■ **DATA SEGMENT**:
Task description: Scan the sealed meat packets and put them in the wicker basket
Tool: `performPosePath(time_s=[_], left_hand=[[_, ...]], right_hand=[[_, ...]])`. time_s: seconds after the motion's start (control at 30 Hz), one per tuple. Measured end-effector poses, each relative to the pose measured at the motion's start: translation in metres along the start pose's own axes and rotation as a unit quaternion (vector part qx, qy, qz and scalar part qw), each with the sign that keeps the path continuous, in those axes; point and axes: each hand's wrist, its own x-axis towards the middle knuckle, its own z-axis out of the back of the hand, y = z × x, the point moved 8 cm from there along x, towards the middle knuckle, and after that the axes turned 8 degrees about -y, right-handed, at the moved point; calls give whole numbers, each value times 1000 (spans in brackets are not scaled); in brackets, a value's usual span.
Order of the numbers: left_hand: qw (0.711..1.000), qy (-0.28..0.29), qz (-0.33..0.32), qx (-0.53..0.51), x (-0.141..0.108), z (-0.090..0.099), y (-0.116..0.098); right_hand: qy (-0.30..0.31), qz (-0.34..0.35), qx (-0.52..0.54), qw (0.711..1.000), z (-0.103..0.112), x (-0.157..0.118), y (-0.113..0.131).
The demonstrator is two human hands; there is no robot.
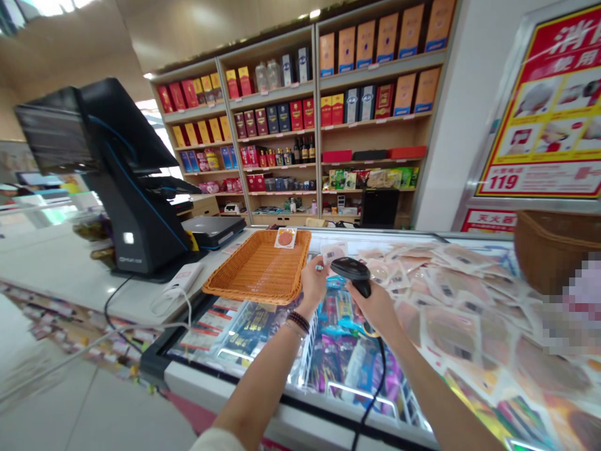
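Left hand (pixel 313 282) pinches a barcoded packet (pixel 333 252), held up over the freezer (pixel 323 410). Right hand (pixel 373 307) clenched round a black corded scanner (pixel 350 270), its head just beside the packet. Wicker basket (pixel 257 269) left of my hands, one packet (pixel 285 238) lying in it. More packets (pixel 451 294) are heaped in the freezer. Till (pixel 126 188) stands on the desk (pixel 61 269).

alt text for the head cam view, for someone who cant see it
A person's left hand holds a small barcoded packet near the black handheld barcode scanner gripped in their right hand, above a glass-topped shop freezer full of packets. A woven orange basket sits beside them, with a black checkout terminal and shelves of boxed goods and bottles behind.
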Motion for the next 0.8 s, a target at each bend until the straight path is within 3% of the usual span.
performPosePath(time_s=[0.2, 0.43, 0.53, 0.67, 0.8], left_hand=[[1000, -12, -17, 1, -1, 1, -4], [1000, -7, -17, 5, -2, 2, -4], [1000, -13, -3, -5, 1, -4, -2], [994, -7, 54, -93, 9, -34, -2], [977, 41, 97, -183, 14, -94, -19]], right_hand=[[-23, 1, -49, 999, 5, 4, 1], [14, -9, -46, 999, 23, -3, 9], [-19, -16, -41, 999, 38, -3, 5], [-48, -14, 1, 999, 62, -5, 3], [-78, -1, 37, 996, 95, -11, 3]])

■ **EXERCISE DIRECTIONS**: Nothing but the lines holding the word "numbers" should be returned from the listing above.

■ **SOLUTION TO THIS EXERCISE**:
Tool: `performPosePath(time_s=[_], left_hand=[[_, ...]], right_hand=[[_, ...]])`. time_s: seconds after the motion's start (control at 30 Hz), one per tuple. Measured end-effector poses, each relative to the pose measured at the motion's start: translation in metres along the start pose's own axes and rotation as a unit quaternion (vector part qx, qy, qz and scalar part qw), each with the sign that keeps the path continuous, in those axes; point and axes: each hand's wrist, its own x-axis towards the middle knuckle, its own z-axis out of the back of the hand, y = z × x, the point moved 8 cm from there along x, towards the middle knuckle, and after that the axes turned 8 degrees about -y, right-handed, at the moved point; calls give whole numbers, each value times 1000 (spans in brackets are not scaled); in brackets, a value's usual span.
Order of the numbers: left_hand: qw (0.711..1.000), qy (-0.28..0.29), qz (-0.33..0.32), qx (-0.53..0.51), x (-0.141..0.108), z (-0.090..0.099), y (-0.116..0.098); right_hand: qy (-0.30..0.31), qz (-0.34..0.35), qx (-0.52..0.54), qw (0.711..1.000), z (-0.103..0.112), x (-0.157..0.118), y (-0.113..0.131).

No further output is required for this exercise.